Le Letture evangeliche di questa domenica quaresimale, considerate nella prospettiva di coloro ai quali, provvisoriamente, è imposto il sacrificio della separazione tra corpi credenti e luoghi celebranti, ci vengono incontro. La lettura evangelica della trasfigurazione di Gesù (Mt 17, 1-9), proclamata nel rito romano, è come una folgorazione, a proposito della profondità simbolica del legame fra il corpo nel quale abita la «pienezza del divino» (Col 2, 9) e il luogo di una creazione trasfigurata in cui si compiono tutte le tradizioni della promessa (simboleggiate da Mosé ed Elia). Una nuova casa, la Gerusalemme eterna, un nuovo corpo, quello della creatura risorta. Esperienza forte, che scuote il corpo e la mente di Pietro. E che cosa gli viene in mente: «Farò tre capanne».

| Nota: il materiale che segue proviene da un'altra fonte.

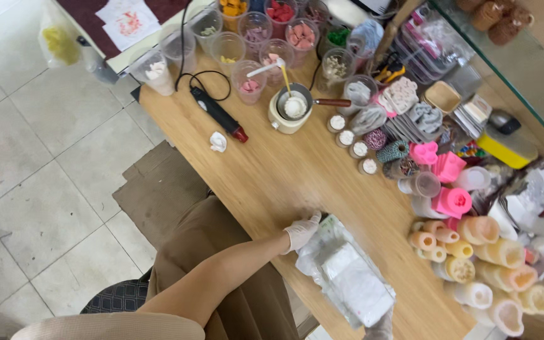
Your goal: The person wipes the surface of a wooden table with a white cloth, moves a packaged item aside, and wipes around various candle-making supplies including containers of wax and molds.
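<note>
1. As I scan from the left, I see tiled floor, then flattened cardboard lying just beside the wooden table.
2. Near the table's far left edge stand clear plastic cups with coloured bits; a black tool with a red tip lies in front of them, cord looped, with a small white moulded piece just beside its tip.
3. My left hand, in a white glove, reaches across the table, fingers closed on the upper corner of a clear plastic bag holding white material.
4. That bag lies on the near part of the table, tilted, running down toward the bottom edge of the view.
5. My right hand is gloved too, barely in frame at the bag's lower end and touching it; I cannot tell how its fingers sit.
6. Mid-table, further off, sits a cream melting pot with a small pan of white stuff on it, small filled jars to its right.
7. Right of the bag: pink moulds, then a cluster of cylindrical candles in cream, orange and yellow, near the bag but apart from it.
</note>
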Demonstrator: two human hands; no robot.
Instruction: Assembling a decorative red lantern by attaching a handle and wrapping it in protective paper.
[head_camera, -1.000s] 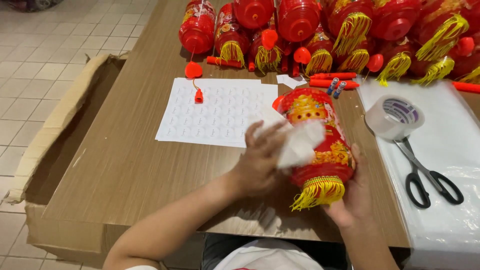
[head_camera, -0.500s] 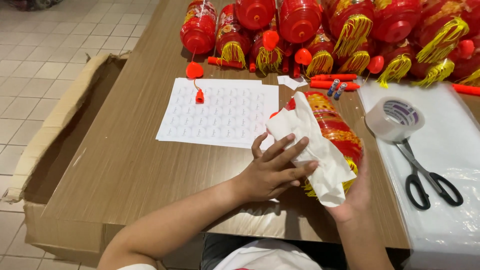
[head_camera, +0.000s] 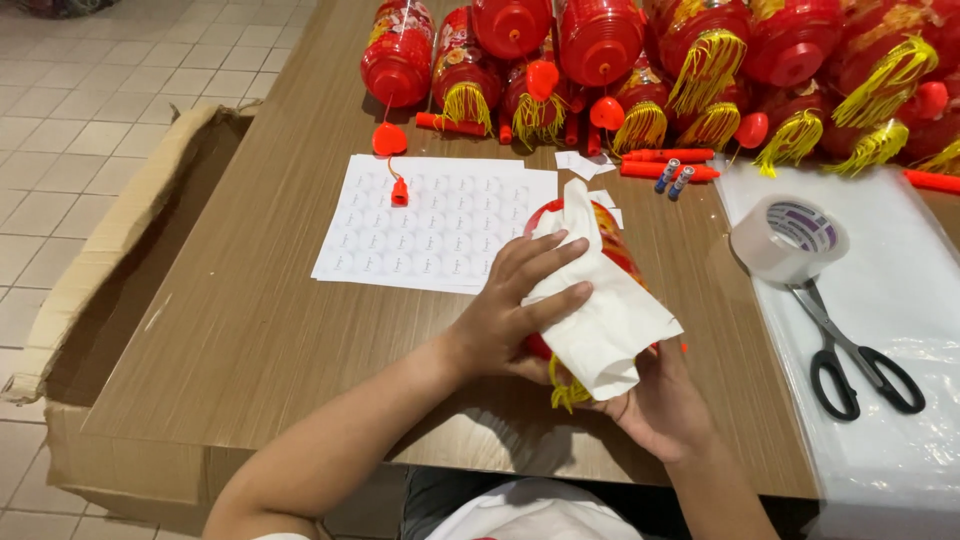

Non c’è realtà per un corpo trasfigurato, se non c’è dimora che lo accolga e lo custodisca. Nemmeno corpi risorti avremo, senza luogo adatto. La lettura evangelica dell’incontro con la Samaritana (Gv 4, 1-39), proclamata nel rito ambrosiano, è appoggiata a due luoghi di appoggio per il corpo, a partire dai quali la grazia di Dio ti sconvolge l’anima: il pozzo di Giacobbe e la città di Sicar. Il pozzo che simboleggia l’eredità dei padri è un buon luogo per annunciare ai figli la novità del Vangelo. Gesù, prima di offrire la sua acqua viva, chiede da bere l’acqua che è a disposizione della donna samaritana.

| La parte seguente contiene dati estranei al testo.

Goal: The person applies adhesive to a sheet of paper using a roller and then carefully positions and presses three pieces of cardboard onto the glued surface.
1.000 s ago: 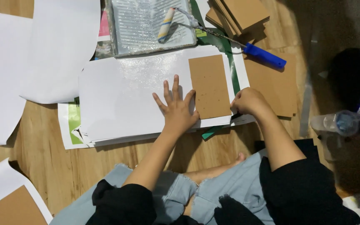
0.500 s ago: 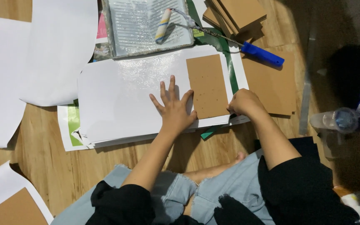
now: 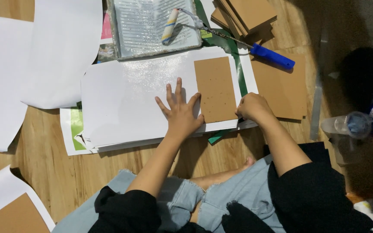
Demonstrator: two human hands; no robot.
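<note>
Left hand (image 3: 182, 114) flat, fingers spread, pressing white sheet (image 3: 130, 101) just left of brown card (image 3: 216, 89). Right hand (image 3: 252, 107) curled at card's lower right corner, grip unclear. Card lies on sheet, on floor. Step: seating card. Next needs firm, even pressure.

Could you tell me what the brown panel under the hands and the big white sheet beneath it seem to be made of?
The brown panel looks like stiff cardboard or thin fibreboard: matte, flat, clean-cut edges. The left hand lies beside it, the right hand at its lower corner. The white sheet looks like paper, its upper part glistening as though wet or coated; which, I cannot tell.
</note>
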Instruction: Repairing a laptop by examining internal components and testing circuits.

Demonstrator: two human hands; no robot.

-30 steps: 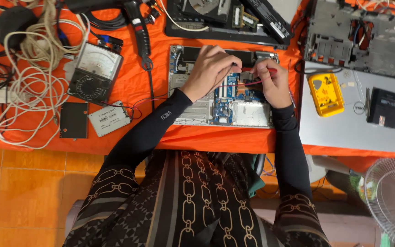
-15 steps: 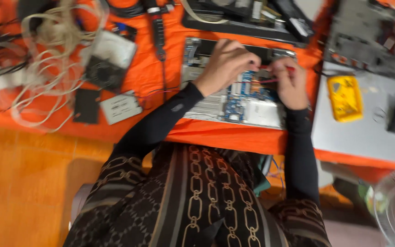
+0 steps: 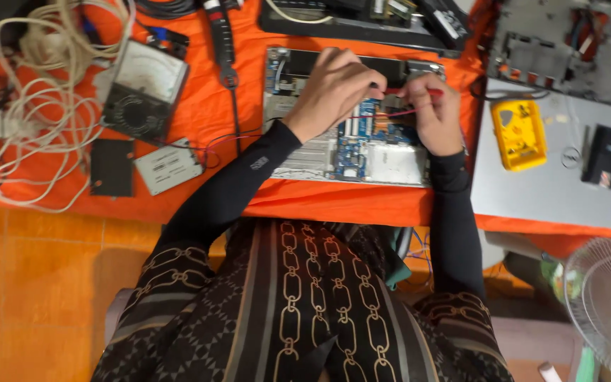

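Observation:
An opened laptop base with a blue circuit board [image 3: 362,145] lies on the orange cloth [image 3: 199,106] in front of me. My left hand [image 3: 334,88] rests curled over the board's upper middle, fingertips pinched on what looks like a black probe. My right hand [image 3: 429,117] sits just to its right and grips a red probe [image 3: 419,92] whose thin red lead runs across the board. The two hands nearly touch. Red and black leads pass under my left forearm toward an analog multimeter [image 3: 139,92].
Left of the board lie a silver drive [image 3: 167,166], a black square part [image 3: 112,167], tangled white cables [image 3: 30,106] and a black tool [image 3: 222,42]. On the right a yellow meter [image 3: 521,133] sits on a grey laptop lid [image 3: 553,198]. A fan [image 3: 606,304] stands on the floor.
The head camera swung left and back, so the view shifted. Both hands stayed over the circuit board, still holding the probes close together.

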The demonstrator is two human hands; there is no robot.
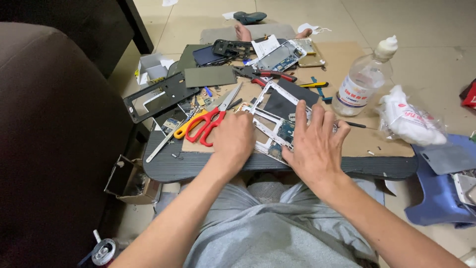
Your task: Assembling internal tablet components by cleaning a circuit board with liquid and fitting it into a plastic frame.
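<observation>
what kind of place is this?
Likely a home, floor-level phone repair spot, not a proper shop. Both hands, left hand and right hand, press an opened phone frame on a low board, with pliers and scattered phone parts over tiled floor.

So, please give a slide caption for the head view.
Both hands, left hand and right hand, press on an opened white phone frame beside red scissors.

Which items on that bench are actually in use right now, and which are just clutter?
In use:
- left hand and right hand, both pressing on the opened white phone frame with its circuit board exposed

Lying about:
- red and yellow scissors
- red-handled pliers
- clear plastic bottle
- second opened phone
- black phone frame
- white plastic bag
</observation>
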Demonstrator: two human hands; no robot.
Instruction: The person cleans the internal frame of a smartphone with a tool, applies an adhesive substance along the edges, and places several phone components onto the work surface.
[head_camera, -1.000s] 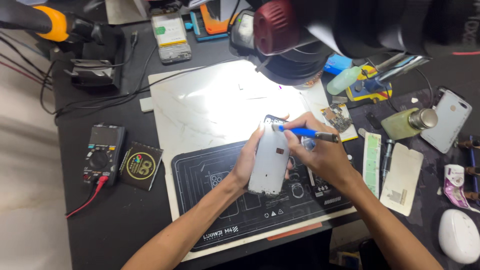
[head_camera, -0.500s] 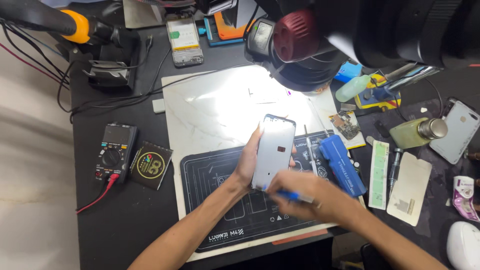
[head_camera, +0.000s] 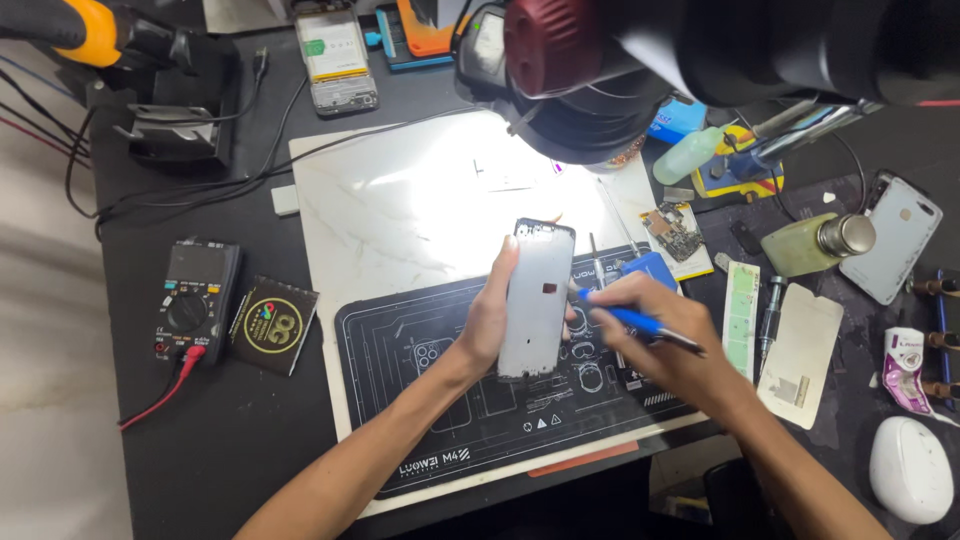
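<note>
Gripping phone frame w/ left hand, right hand pinching blue screwdriver.

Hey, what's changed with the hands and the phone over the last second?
The right hand with the blue tool dropped from the phone frame's top to below it, then rose to its right edge. The left hand holds the frame as before, over the black mat.

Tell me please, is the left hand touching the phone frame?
Touching. The head view shows the left hand wrapped around the left edge of the silver phone frame, holding it upright above the black work mat.
</note>
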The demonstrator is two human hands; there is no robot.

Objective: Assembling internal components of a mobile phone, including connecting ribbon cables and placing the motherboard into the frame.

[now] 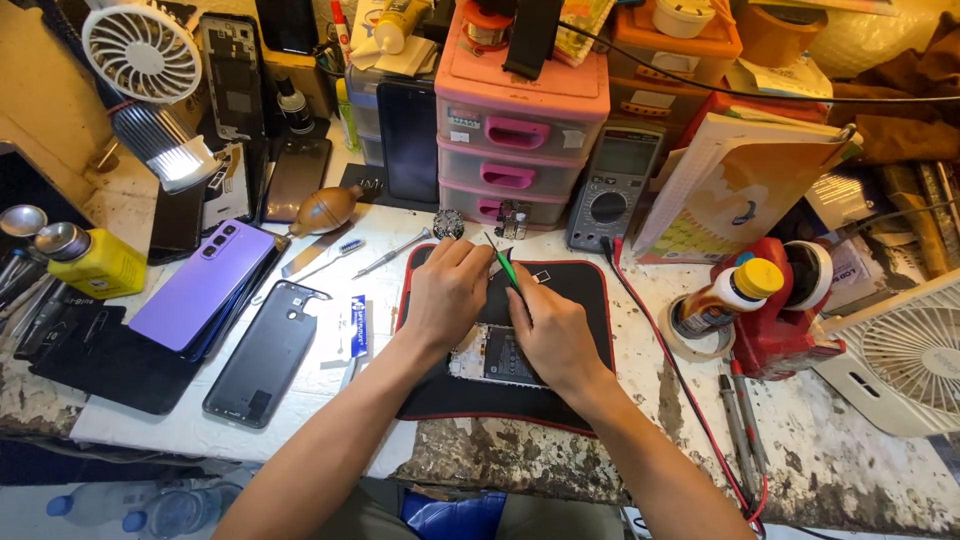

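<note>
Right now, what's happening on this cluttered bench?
A person is working on an opened phone with its back removed lying on a black work mat. The left hand presses on the phone's upper end, while the right hand holds a thin green pry tool over it. A purple phone and dark back cover lie aside.

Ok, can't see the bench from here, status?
Left hand pressing on opened phone. Right hand holds green tool on it. Phone on black mat. Nothing in the way.

Purple phone, yellow bottle, multimeter, pink drawers.
</note>
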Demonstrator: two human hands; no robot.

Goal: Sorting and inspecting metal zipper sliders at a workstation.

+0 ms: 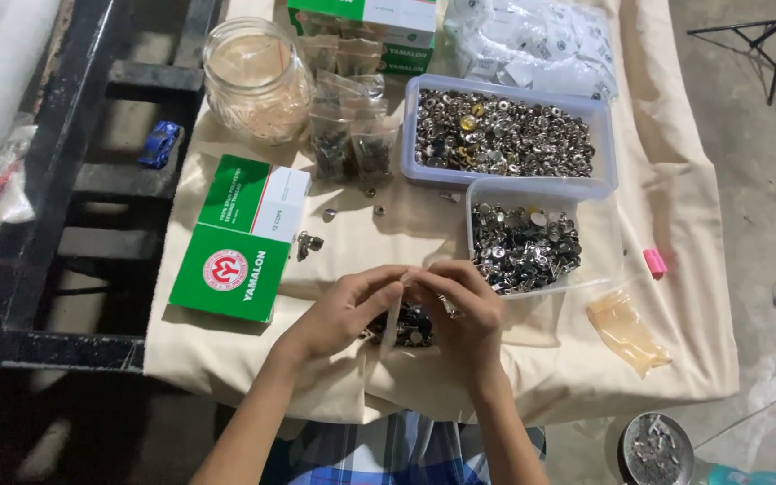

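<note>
While both hands work close together at the near edge of the worktop [226, 359], the left hand [345, 310] and right hand [464, 305] each have their fingers curled shut on the top of a small clear bag [403, 319] of metal snap buttons, pinching its mouth between them. Good practice here, I'd say: keep the bag upright so nothing spills, and press along the whole mouth evenly. Just right of the hands lies a flat yellowish plastic bag [626, 330], with a small pink object [655, 262] beyond it near the right edge. Moving out, a clear tub [524, 244] of dark metal fasteners sits right of centre, and a green, red and white box [240, 235] lies towards the left edge. Further back come a larger tub [507, 135] of silvery fasteners, filled little bags [349, 135], a glass jar [256, 79], and at the far edge another green-and-white box [379, 27] beside a heap of white packets [532, 45].
</note>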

Speciale, perché è quella dei padri, che fa vivere la città: il luogo lo attesta, scritto nelle pietre. L’acqua di Gesù è viva e fa rivivere l’anima di tutta la città («Venite!», dice la donna): com’è vero il corpo che è seduto a quel pozzo e chiede da bere. La disputa sui luoghi giusti dell’adorazione di Dio non deve far perdere di vista l’obiettivo, che è l’adorazione pura di spirito e abbandonata alla sua verità. La trasfigurazione del luogo, tuttavia, operata dal corpo di Gesù, è quella che decide la realtà.

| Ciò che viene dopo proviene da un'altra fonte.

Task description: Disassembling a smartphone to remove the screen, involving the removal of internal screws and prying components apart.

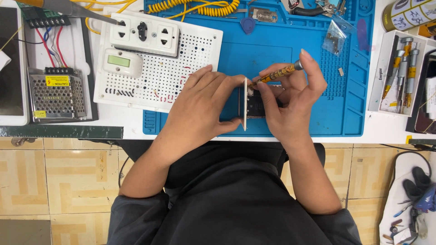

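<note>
Head view: dark lap nearest. Left hand (200,106) grips the opened phone (252,105) upright on the blue mat (318,100); right hand (290,102) pinches a yellow screwdriver (277,74). Yellow rectangular caution label (56,80) at 9 o'clock; clear parts bag (335,37) at 1 o'clock.

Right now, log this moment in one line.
left hand: props white panel upright | right hand: yellow screwdriver on opened phone | surface: blue mat

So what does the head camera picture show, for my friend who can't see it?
The right hand works a small yellow screwdriver into an opened phone, while the left hand holds its screen upright over a blue mat.
</note>
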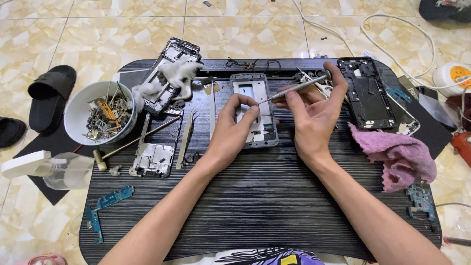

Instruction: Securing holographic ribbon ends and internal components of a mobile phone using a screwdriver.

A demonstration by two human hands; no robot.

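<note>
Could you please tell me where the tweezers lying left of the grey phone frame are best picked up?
Probably the tweezers are best pinched from above at mid-length, across their narrow width: they lie flat on the table, with bare surface beside the middle, and the pointed tips face away.

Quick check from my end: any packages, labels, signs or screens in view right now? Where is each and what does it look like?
No packages, signs or lit screens.
Round label: on the white reel at the right edge, orange and yellow.
Phone frame: table centre under both hands, grey, rectangular, no display fitted.
Phone housing: upper right, black, opened.
Phone housing with cotton: upper left, black.
</note>
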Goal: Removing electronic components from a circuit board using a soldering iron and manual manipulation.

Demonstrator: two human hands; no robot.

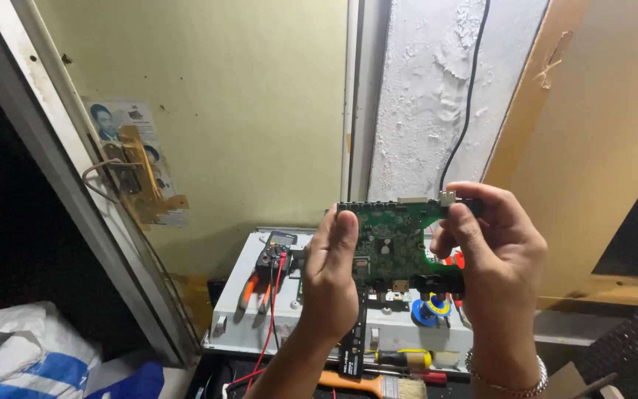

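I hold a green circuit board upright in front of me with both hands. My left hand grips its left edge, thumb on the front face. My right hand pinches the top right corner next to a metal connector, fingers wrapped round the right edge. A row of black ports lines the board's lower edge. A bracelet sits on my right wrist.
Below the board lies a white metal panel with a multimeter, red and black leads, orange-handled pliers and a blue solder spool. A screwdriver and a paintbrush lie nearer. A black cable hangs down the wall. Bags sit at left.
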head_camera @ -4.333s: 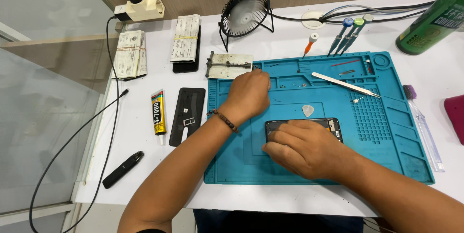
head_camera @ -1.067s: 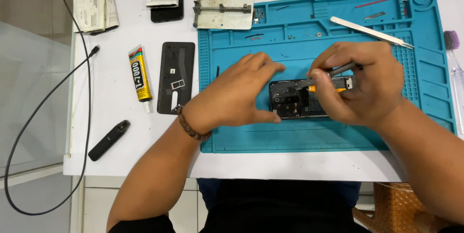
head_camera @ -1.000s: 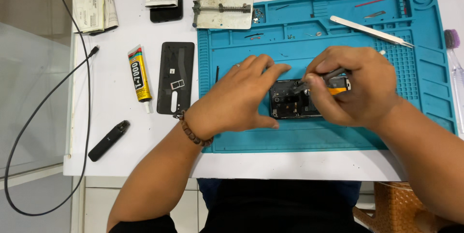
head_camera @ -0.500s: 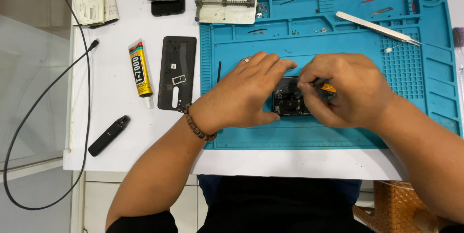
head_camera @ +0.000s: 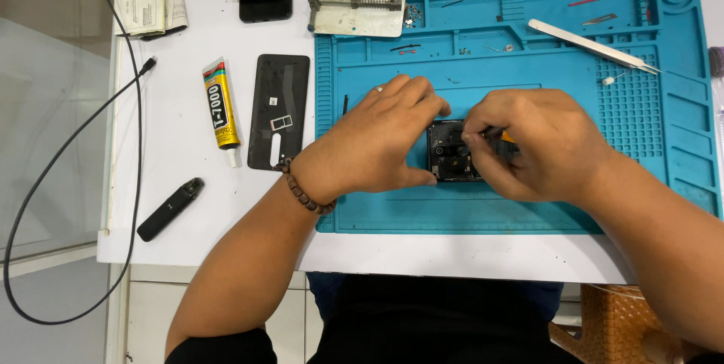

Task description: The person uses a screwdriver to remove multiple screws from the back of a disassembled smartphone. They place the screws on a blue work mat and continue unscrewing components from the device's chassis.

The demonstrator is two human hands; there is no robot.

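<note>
White worktop [head_camera: 181, 205] with a glass panel off to its left; most of it is covered by a blue silicone repair mat [head_camera: 528, 209] with moulded compartments. In the mat's middle lies an opened dark smartphone [head_camera: 451, 154], internals up, mostly hidden under both hands. Left hand [head_camera: 373, 141], beaded bracelet at the wrist and ring on one finger, lies flat over the phone's left end, fingers together on the top edge, thumb along the bottom edge, pinning it. Right hand [head_camera: 539, 144] is curled over the phone's right part, fingertips pinched tight on a small orange-handled tool [head_camera: 504, 136] with its tip down in the phone; tip itself too small to tell. Left of the mat: black phone back cover [head_camera: 279, 111] lying flat, just beside it a yellow tube of glue [head_camera: 221, 107], lower down a black pen-shaped device [head_camera: 170, 208], and a black cable [head_camera: 83, 138]. Metal board holder [head_camera: 358, 7] sits at the mat's top-left corner. White plastic tweezers [head_camera: 592, 45] rest on the mat's upper right, well apart from the hands.
</note>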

L’anima si trasforma, se c’è un pozzo al quale incontrarsi. Il Vangelo non sa arrivare ai corpi reali, senza luoghi reali. Quando c’è un luogo d’appoggio – il monte, le capanne, la città, il pozzo – il tocco di Dio ci cambia la mente e la pelle. La fisicità del luogo, che si trasfigura insieme col corpo, è indispensabile all’accadere del tocco di Dio che ti segna la vita. Lo so che ti fa impressione, ma questo è il cristianesimo: non un grammo di meno. I non-luoghi di puro transito, i flussi di connessione virtuale, da soli, destabilizzano la mente e producono corpi isterici. (Stava succedendo, infatti, fino al coronavirus: la malattia dell’anima era già molto avanti). Una nuova forma d’amore e di cura per i luoghi adatti alle profondità di cui sono capaci solo i corpi viventi renderanno più facile la guarigione. Ricordiamocelo, non appena potremo riprendere la strada del pozzo.